→ **The task**
Give the lines below again exactly, starting with the line that holds "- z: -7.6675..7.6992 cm" and going on through the line that holds "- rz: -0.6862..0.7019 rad".
*** Opening Input records ***
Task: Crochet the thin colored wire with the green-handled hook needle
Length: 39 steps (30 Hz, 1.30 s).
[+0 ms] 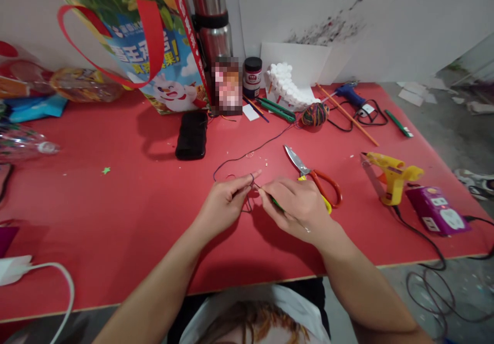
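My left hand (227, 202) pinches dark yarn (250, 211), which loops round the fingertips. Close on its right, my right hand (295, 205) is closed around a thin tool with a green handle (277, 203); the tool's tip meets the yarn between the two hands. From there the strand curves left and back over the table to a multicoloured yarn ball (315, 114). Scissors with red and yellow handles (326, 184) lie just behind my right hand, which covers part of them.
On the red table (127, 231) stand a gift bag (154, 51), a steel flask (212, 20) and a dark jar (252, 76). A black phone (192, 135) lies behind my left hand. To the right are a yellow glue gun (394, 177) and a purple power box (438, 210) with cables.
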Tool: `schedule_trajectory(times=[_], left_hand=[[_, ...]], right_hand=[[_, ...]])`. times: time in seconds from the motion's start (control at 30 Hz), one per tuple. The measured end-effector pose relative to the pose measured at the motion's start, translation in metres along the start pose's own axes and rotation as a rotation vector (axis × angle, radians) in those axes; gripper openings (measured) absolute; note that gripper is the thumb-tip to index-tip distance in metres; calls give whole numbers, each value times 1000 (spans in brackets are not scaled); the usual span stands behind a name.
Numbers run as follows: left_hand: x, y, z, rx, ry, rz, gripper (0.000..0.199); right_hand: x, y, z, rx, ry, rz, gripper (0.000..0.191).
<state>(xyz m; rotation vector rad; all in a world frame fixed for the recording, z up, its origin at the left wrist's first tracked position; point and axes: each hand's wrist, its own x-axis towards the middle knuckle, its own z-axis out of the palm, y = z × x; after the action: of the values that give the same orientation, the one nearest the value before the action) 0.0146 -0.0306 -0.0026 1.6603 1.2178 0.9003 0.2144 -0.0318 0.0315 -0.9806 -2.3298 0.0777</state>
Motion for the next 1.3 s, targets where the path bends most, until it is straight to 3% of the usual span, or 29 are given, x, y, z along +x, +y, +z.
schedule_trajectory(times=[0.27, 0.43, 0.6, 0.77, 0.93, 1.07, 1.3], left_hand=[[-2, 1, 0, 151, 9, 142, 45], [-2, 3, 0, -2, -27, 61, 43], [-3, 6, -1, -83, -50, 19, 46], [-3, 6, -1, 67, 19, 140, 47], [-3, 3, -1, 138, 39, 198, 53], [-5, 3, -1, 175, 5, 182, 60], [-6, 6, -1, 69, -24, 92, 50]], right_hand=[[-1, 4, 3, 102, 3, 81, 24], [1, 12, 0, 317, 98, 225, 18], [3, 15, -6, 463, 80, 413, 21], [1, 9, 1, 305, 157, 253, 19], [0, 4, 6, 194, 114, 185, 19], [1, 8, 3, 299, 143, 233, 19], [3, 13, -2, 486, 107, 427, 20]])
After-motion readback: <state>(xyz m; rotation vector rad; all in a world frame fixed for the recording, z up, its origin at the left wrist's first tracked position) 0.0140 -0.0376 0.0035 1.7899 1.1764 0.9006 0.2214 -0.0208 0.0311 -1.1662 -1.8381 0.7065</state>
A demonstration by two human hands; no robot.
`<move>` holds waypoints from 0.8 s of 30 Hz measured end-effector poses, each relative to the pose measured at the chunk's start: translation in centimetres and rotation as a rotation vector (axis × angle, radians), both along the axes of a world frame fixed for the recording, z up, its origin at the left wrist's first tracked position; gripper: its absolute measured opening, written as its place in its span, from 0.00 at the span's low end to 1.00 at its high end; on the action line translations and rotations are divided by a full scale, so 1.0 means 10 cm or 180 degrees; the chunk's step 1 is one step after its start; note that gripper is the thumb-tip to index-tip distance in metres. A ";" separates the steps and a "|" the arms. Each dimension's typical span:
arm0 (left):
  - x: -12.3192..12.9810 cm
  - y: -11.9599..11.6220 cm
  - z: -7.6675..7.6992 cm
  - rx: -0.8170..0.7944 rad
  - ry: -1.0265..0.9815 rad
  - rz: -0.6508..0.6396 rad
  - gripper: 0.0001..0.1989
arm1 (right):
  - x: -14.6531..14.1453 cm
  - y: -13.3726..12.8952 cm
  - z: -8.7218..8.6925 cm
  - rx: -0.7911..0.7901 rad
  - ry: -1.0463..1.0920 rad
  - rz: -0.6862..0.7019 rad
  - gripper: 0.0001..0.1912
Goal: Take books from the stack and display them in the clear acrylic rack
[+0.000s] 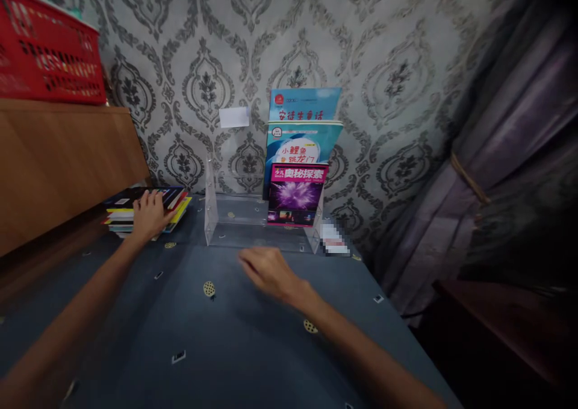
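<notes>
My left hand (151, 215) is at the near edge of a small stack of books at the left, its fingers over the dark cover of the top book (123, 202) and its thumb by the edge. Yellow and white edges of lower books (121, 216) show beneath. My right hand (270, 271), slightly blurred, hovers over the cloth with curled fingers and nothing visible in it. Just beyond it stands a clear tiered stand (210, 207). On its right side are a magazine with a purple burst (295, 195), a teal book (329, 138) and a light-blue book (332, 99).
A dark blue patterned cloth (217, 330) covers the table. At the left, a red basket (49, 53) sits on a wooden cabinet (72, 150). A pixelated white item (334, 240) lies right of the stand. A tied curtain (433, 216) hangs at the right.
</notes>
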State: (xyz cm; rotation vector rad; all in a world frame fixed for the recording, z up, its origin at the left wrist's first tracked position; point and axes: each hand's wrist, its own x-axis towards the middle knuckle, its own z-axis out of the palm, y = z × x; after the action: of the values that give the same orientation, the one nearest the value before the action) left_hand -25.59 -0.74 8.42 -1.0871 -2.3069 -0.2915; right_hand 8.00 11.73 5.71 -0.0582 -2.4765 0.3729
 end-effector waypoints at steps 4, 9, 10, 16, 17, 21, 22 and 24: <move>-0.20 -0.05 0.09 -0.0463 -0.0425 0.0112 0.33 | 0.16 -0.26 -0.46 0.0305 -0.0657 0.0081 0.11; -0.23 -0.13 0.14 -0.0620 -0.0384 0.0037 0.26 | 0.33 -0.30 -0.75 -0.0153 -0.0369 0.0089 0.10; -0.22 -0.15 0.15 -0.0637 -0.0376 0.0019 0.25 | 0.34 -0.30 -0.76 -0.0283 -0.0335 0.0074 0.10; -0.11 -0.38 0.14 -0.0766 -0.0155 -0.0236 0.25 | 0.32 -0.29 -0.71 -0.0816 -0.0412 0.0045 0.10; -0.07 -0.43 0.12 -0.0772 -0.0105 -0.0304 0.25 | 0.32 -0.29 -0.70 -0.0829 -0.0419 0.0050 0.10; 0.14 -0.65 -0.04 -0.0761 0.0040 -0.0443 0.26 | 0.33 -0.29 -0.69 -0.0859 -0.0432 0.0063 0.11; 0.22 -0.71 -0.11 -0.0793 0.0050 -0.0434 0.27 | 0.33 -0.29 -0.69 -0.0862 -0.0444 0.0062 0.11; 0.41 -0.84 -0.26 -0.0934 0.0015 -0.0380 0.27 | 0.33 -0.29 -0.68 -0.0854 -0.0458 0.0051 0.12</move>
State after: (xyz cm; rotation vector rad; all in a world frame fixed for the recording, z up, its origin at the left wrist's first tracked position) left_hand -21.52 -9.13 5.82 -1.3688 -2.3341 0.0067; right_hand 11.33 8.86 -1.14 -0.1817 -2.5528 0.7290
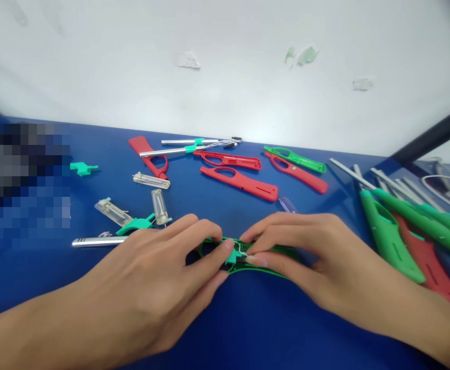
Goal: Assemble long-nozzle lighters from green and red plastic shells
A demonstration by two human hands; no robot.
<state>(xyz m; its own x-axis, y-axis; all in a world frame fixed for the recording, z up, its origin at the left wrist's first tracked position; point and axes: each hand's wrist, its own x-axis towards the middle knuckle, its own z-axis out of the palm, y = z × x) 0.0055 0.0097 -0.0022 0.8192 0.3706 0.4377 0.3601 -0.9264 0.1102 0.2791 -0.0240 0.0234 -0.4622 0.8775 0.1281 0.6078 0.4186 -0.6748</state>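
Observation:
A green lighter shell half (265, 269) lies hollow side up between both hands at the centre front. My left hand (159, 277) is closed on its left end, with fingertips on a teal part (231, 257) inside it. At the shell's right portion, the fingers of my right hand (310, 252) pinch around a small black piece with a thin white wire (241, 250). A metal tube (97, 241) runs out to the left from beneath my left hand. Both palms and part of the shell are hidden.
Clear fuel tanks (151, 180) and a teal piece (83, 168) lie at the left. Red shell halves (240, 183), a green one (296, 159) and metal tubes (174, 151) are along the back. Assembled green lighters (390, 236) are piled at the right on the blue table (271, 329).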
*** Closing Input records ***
→ **Answer section**
  - z: -7.6675..7.6992 cm
  - rx: -0.8170..0.7944 rad
  - ry: -1.0265..0.9815 rad
  - rz: -0.6508..0.6396 rad
  - gripper: 0.0001..0.1989
arm1 (right):
  - x: -14.6531..14.1453 cm
  - y: -13.3726..12.8952 cm
  - z: -8.7218..8.6925 cm
  - rx: -0.7911..0.7901 rad
  - ry: -1.0463..1.0920 rad
  - rz: -0.6862..0.7019 rad

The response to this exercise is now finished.